Preparation Time: 15 minutes
Cook Time: 30 minutes
Total Time: 45 minutes
Calories: ~330 kcal
For the Curry Paste
3 tablespoon lemongrass, chopped
1 teaspoon mint leaves, chopped
1 tablespoon ginger, minced
1 tablespoon shallot, minced
2 tablespoon garlic, chopped
1 teaspoon turmeric powder
1 red chili, thinly sliced and seeds removed
1 teaspoon Kosher salt
1 tablespoon water
¼ cup coconut milk
1 teaspoon palm sugar
1 can of coconut milk
For the Curry
1 pound chicken breast, cubed and skin removed
1 tablespoon fish sauce
1 tablespoon olive oil
1 teaspoon salt
2 teaspoon lime zest for garnish
1 cup of basmati rice
1/4 teaspoon salt
1 tablespoon olive oil
To make the rice:
1. Prepare basmati rice according to package instructions. I usually add ½ teaspoon of salt and 1 teaspoon of olive oil to the rice to prevent the grains of rice from sticking with each other. While the rice is cooking, prepare the rest of the dish.
To make the curry paste:
1. Place all the ingredients in the food processor except for the can of coconut milk and blend thoroughly for 2 to 3 minutes.

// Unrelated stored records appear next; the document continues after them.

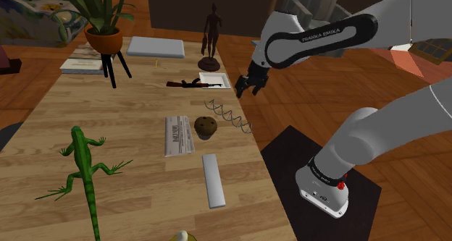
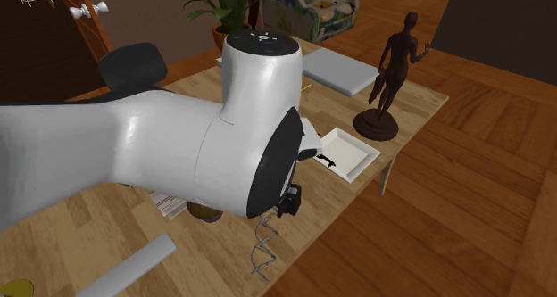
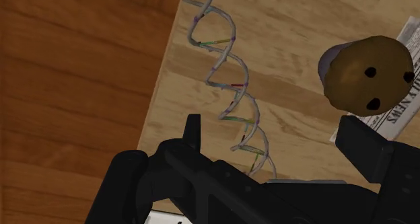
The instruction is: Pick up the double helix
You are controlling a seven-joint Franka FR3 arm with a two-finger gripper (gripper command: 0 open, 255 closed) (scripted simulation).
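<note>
Pale wooden counter (image 1: 130, 196) on a red-brown plank floor (image 1: 420, 210). Thin grey wire double helix (image 1: 228, 115) (image 3: 229, 88) with coloured rungs lies flat by the counter's edge, at 3 o'clock of a brown muffin (image 1: 206, 127) in the shoulder view. All-black hand (image 1: 245, 92) hovers at the helix's 1 o'clock, fingers spread apart, gripping nothing.
</note>
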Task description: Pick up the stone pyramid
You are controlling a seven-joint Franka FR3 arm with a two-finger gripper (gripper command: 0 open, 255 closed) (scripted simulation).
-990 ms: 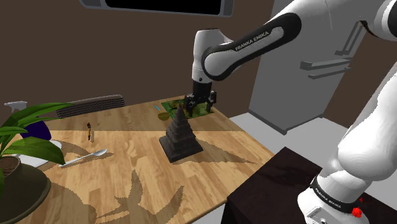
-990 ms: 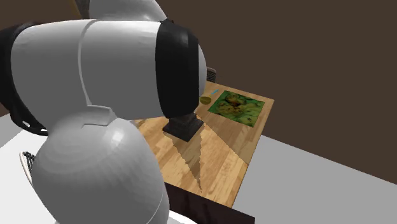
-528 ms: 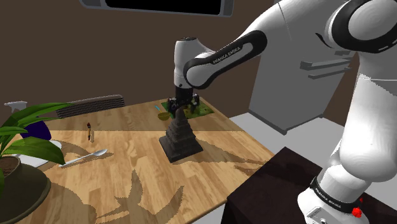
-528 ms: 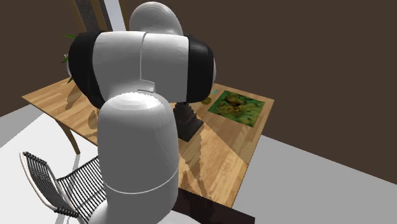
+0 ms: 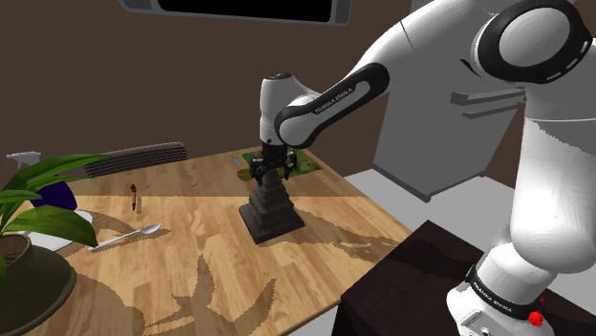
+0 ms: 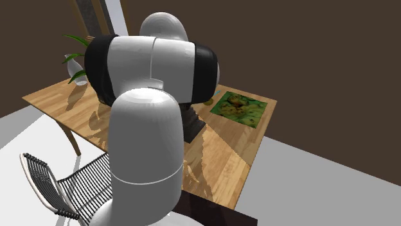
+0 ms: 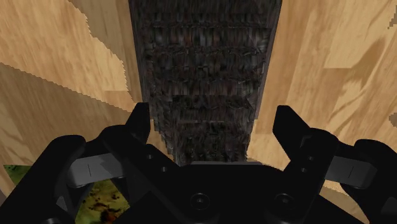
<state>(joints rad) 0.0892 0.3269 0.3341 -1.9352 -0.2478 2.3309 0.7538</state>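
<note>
the stone pyramid (image 5: 271, 208) stands upright on the wooden table (image 5: 191, 277), right of the table's middle, with the green mat (image 6: 238, 107) just beyond it on the far side. your gripper (image 5: 267, 174) is down over its peak. in the wrist view the jaws are apart, one black finger (image 7: 139, 121) on each side of the upper tiers. the other finger has a clear gap of table showing beside the stone, so nothing is clamped yet.

expect this piece to be heavy and fully rigid. it looks dark, rough and stepped, so the pads should bite well. the faces taper upward, though, and a squeeze on the slope could push the fingers up and off. take it a little lower, across two opposite faces, with the pads seated under a tier's ledge. most of the weight sits in the broad base, so it should hang straight if you lift vertically.

counted: one pyramid, one mat, one pale spoon (image 5: 129, 235) on the shoulder view's left, one small bottle (image 5: 135, 199) beyond the spoon, one potted plant (image 5: 29, 205) at the left edge, and one wire chair (image 6: 58, 186) on the floor.
</note>
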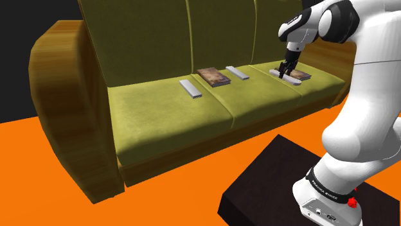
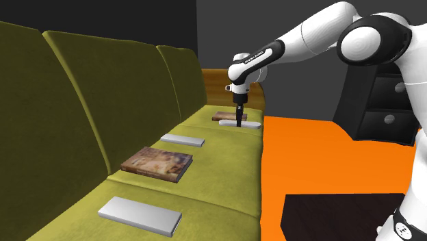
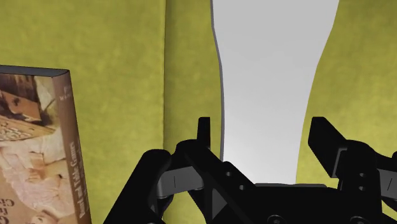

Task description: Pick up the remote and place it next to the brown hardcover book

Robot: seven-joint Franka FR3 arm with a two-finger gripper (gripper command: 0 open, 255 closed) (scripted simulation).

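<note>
- The claw (image 3: 262,130) was open, with one finger on each side of the pale grey remote (image 3: 267,76). It sat low over the remote but wasn't pinching it, as far as I could tell.
- That remote lay flat on the sofa's (image 1: 160,122) end cushion, at the shoulder view's right. A brown-covered book (image 3: 38,146) was just beside it, with a strip of cushion between them.
- The step in hand looked like the grab. I'd have gone down until the fingertips were below the remote's top face, then closed across its narrow width. It's thin and flat, so a shallow pinch would probably slip.
- The cushion looked soft, so pressing in a bit seemed fine. Stay centred though, so neither finger lands on top of the remote.
- Mind the finger on the book's side so it doesn't nudge the book.
- A second brown book (image 1: 214,76) sat on the middle cushion, between the left grey slab (image 1: 190,88) and the right grey slab (image 1: 236,72). I honestly couldn't tell which book was the target.
</note>
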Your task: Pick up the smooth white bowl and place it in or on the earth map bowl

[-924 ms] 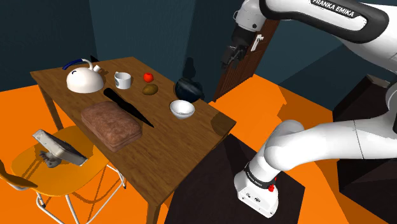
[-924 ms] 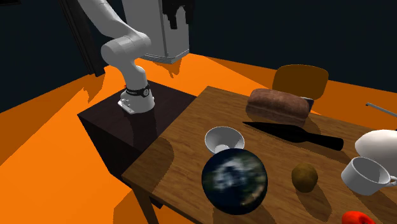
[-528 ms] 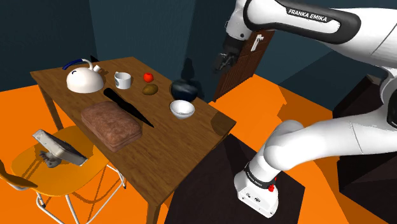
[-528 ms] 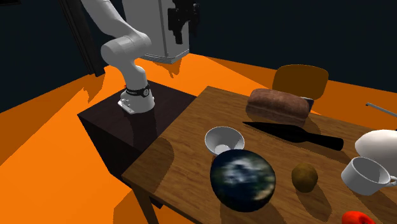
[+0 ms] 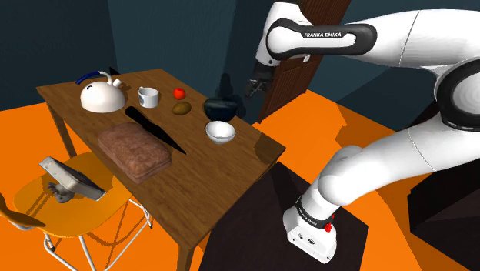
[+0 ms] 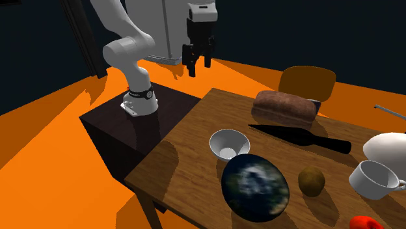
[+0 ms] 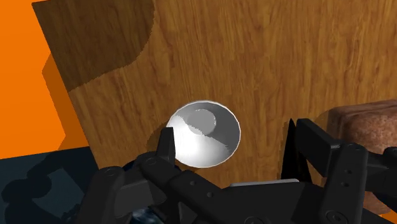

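Note:
The smooth white bowl point(image 5: 220, 132) point(image 6: 228, 142) stands upright near the wooden table's edge closest to the arm. Right beside it is the earth map bowl point(image 5: 221, 107) point(image 6: 255, 183), dark with blue and white patches. My black gripper point(image 5: 252, 87) point(image 6: 197, 62) hangs open in the air off the table's edge, above both bowls and touching neither. In the wrist view the white bowl point(image 7: 203, 133) lies below the gripper point(image 7: 229, 146), closer to one of the spread fingers point(image 7: 167, 145), and nothing is held.
On the table point(image 5: 208, 177) lie a brown loaf point(image 5: 132, 149) point(image 7: 366, 127), a black knife point(image 5: 154, 128), a brown potato point(image 5: 181, 108), a red tomato point(image 5: 179, 93), a white mug point(image 5: 149, 97) and a white kettle point(image 5: 102, 96). A chair point(image 5: 69, 192) stands at the shoulder view's left.
The arm has swung toward the table, bringing the gripper lower and closer to the bowls. The earth map bowl has shifted slightly beside the white bowl.

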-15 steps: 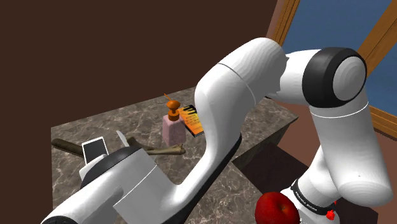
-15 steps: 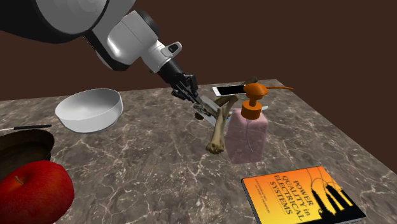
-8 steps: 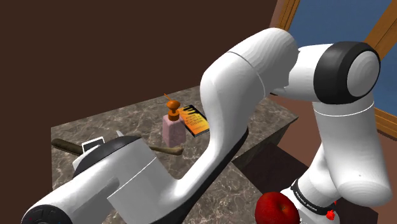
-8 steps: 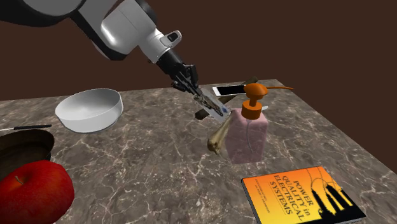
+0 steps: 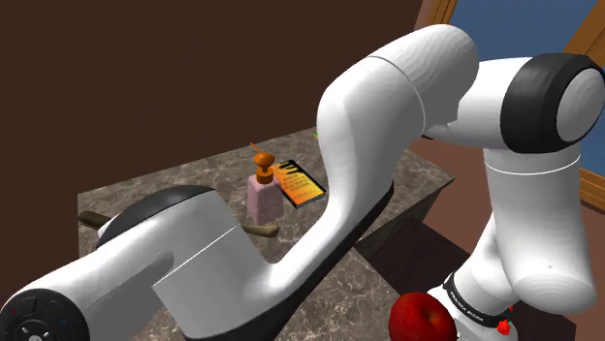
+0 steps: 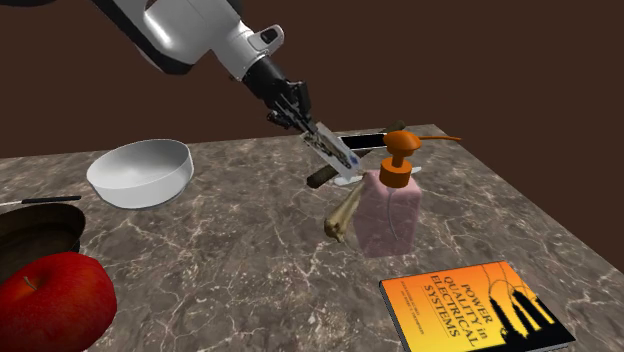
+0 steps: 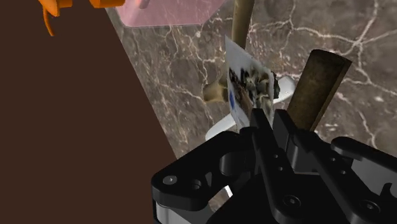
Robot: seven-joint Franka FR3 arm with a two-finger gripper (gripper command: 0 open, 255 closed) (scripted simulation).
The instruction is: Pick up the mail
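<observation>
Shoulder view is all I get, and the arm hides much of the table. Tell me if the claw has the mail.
Observer: In the wrist view the claw is shut on the mail, a thin printed card clasped by one edge.
Operator: Report its height.
Observer: In the second exterior view it hangs tilted, apparently clear of the marble table, beside the pink soap bottle and its pump.
Operator: Name what else the arm hides.
Observer: A white bowl stands at that view's left, apart from the claw.

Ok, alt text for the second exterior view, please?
The black hand clasps the mail, a printed card, tilted above a marble table beside a pink soap bottle. A bone lies below it; a white bowl, an apple and an orange book sit around.
</observation>
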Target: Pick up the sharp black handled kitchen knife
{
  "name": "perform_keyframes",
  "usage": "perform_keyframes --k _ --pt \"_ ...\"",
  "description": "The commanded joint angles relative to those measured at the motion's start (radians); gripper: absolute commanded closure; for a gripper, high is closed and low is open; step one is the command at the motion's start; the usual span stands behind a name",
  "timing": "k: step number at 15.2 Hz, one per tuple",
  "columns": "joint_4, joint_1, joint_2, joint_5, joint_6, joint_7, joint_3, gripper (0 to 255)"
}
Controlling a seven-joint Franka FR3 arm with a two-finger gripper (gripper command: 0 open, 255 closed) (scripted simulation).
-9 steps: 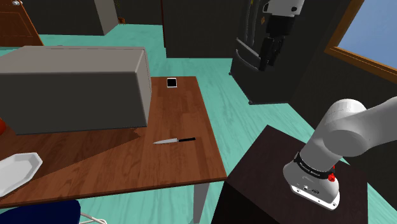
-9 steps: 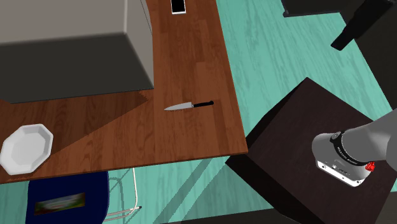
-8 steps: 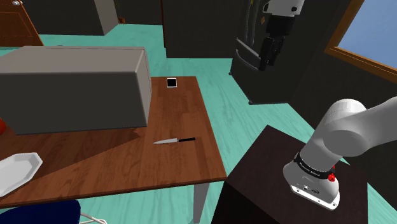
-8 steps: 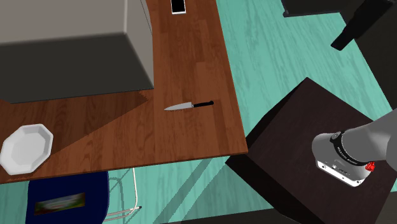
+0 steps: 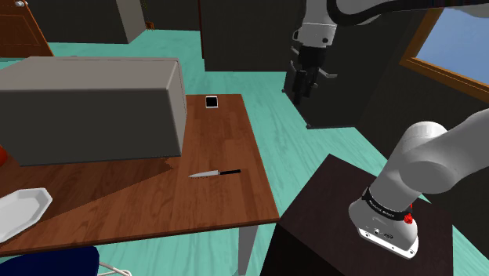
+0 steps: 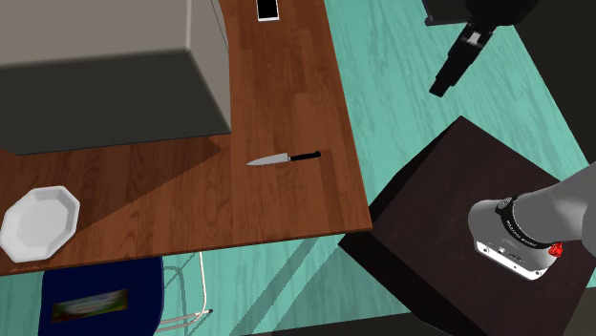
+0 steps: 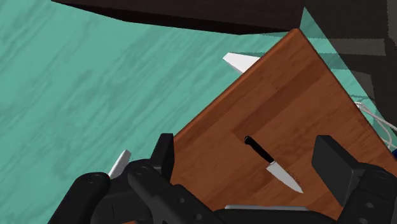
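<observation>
The claw (image 5: pixel 302 82) hangs released, fingers apart, above the floor (image 5: pixel 337 141) off the table (image 5: pixel 223 129). The knife (image 5: pixel 215 172) lies flat near the table's stand-side edge, handle toward that edge. Likely the approach step: next, move over the handle, align, descend.

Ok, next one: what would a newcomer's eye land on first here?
Likely the small black-handled knife lying alone on the brown wooden table, near its edge toward the stand. Next, the big grey box at the shoulder view's left on that table, and the white arm with its black jaws open above the teal floor beside the table.
</observation>
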Motion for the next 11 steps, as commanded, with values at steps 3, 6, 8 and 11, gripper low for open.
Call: perform_keyframes --k 3,6,8,11 --pt "-0.005 0.024 0.122 0.009 0.121 -0.044 0.012 0" --pt "0.004 0.041 0.22 0.016 0.205 -0.074 0.024 0" --pt "0.017 0.052 0.288 0.02 0.257 -0.093 0.032 0" --pt "0.045 0.068 0.394 0.024 0.329 -0.12 0.046 0"
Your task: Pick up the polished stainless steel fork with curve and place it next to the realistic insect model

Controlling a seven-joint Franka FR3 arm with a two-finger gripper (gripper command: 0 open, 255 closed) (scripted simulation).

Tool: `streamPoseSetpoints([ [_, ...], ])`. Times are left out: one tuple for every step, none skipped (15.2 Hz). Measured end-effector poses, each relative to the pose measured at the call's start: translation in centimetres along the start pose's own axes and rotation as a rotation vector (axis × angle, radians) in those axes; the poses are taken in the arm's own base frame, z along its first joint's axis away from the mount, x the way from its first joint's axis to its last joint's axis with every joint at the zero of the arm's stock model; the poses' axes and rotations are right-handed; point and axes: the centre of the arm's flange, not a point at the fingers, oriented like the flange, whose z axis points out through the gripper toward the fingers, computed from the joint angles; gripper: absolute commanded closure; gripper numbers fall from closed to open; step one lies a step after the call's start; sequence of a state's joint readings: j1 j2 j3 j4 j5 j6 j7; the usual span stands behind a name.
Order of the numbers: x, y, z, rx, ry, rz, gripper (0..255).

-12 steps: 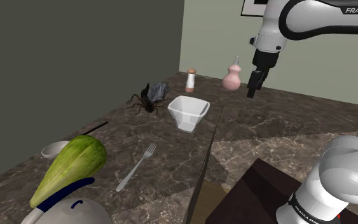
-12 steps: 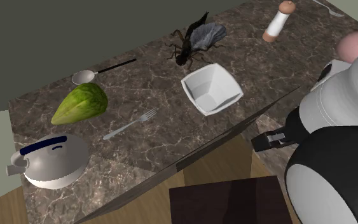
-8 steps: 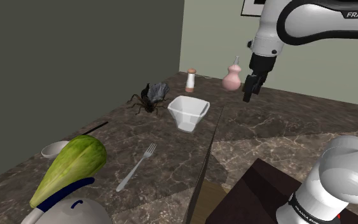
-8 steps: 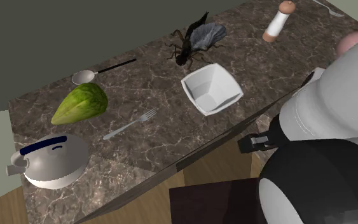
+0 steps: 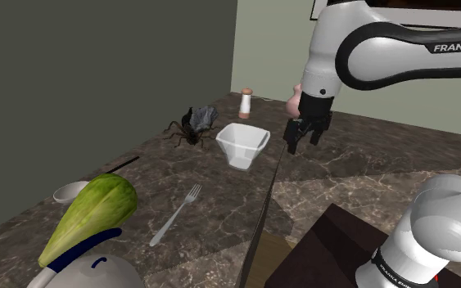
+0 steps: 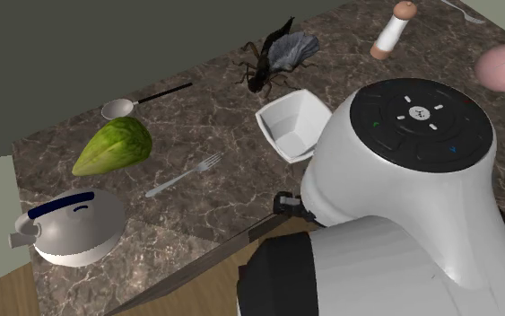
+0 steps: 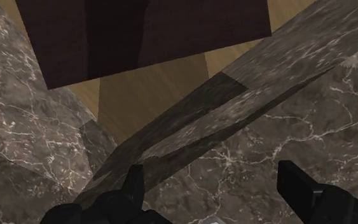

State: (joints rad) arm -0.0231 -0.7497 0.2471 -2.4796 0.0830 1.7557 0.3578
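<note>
Fork (image 5: 177,214): lies on the desk (image 5: 220,200) near its stand-side edge, well apart from the insect model (image 5: 196,123). Claw (image 5: 300,141): hangs open, empty, over that edge beside the bowl (image 5: 242,145).

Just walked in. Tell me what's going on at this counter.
A white Franka arm is set to move the fork next to the insect model. Right now its gripper hangs open and empty over the dark marble counter, near the white bowl. The fork lies flat beside the green vegetable, not yet picked up, well apart from the insect model.
</note>
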Motion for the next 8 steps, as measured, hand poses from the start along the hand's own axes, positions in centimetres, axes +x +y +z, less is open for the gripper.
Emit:
streamPoseSetpoints([
  [0.1, -1.1, 0.5, 0.001, 0.0, 0.034, 0],
  [0.1, -2.3, 1.2, 0.002, 0.0, 0.067, 0],
  [0.4, -3.4, 1.6, 0.004, -0.001, 0.102, 0],
  [0.5, -4.5, 2.3, 0.004, -0.001, 0.135, 0],
  [0.5, -5.7, 2.8, 0.006, -0.001, 0.168, 0],
  [0.7, -7.1, 3.4, 0.007, -0.001, 0.201, 0],
  [0.9, -8.1, 3.7, 0.008, -0.001, 0.236, 0],
  [1.0, -9.3, 4.1, 0.009, -0.001, 0.269, 0],
])
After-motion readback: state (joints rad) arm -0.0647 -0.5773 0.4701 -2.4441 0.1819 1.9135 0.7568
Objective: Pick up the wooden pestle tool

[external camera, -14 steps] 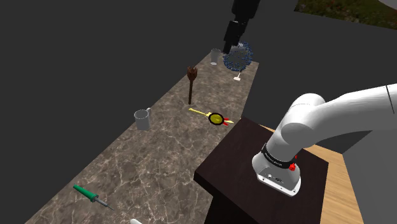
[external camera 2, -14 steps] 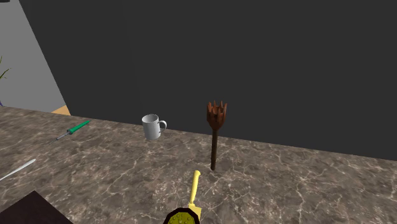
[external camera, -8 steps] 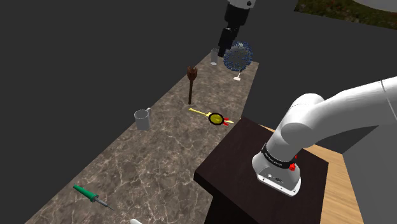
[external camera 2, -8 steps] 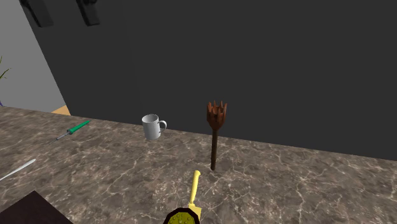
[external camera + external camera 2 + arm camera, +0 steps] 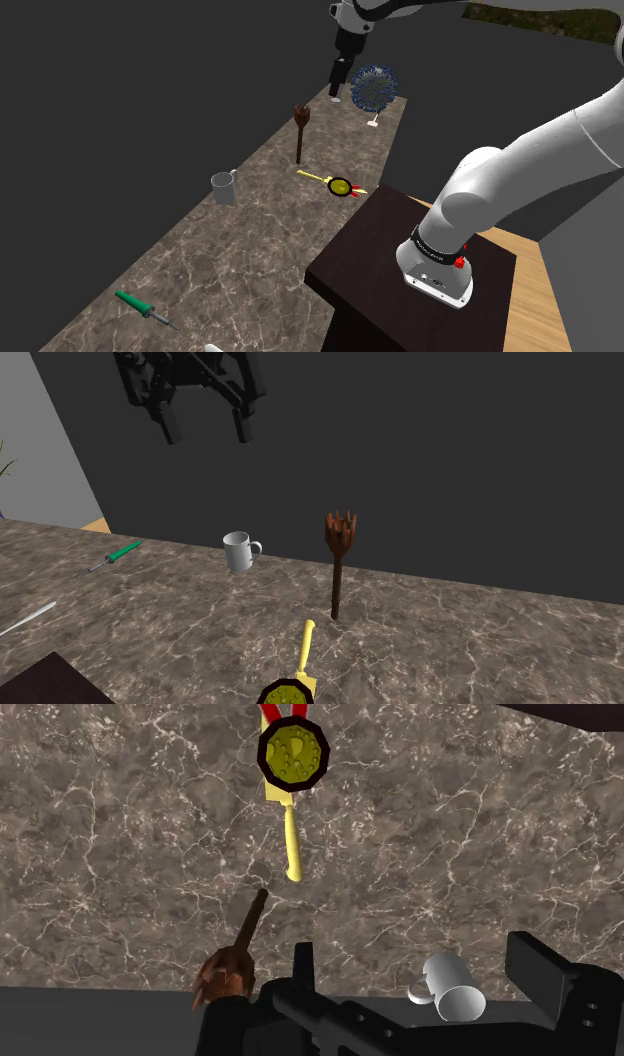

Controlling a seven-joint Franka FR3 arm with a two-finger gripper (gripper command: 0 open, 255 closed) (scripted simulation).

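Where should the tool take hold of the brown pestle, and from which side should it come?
The pestle stands upright on the marbled counter. The best grip is probably its thin straight shaft, just under the flared, jagged head. The open tool, high up, could descend from above, fingers straddling the head, and close across the shaft.

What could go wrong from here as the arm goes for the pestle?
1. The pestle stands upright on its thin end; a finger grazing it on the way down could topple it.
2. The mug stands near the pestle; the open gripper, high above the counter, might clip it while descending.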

2. The consistency of the mixture must be slurry-like. Add water if the paste is too thick.
To prepare the chicken:
1. Put the oil in a deep non-stick pan. Season the chicken with salt and stir-fry it until it turns golden brown. Put it aside on a plate.
2. In the same pan, put the curry paste and let it simmer on medium heat for 3 to 4 minutes until the flavors come out.
3. In a bowl whisk together the coconut milk and fish sauce. Add the mixture to the pan and stir it to blend with the curry paste.
4. Make slurry to thicken the sauce. Mix 1 tablespoon of cornstarch with 3 tablespoon of sauce.
5. Add the slurry on the sauce and stir continuously until it reaches nappe consistency.
6. Once the sauce has thickened, add the chicken and stir it until it becomes fully coated with sauce. Let it simmer for 10 minutes.
1. Serve with basmati rice and season with lime zest.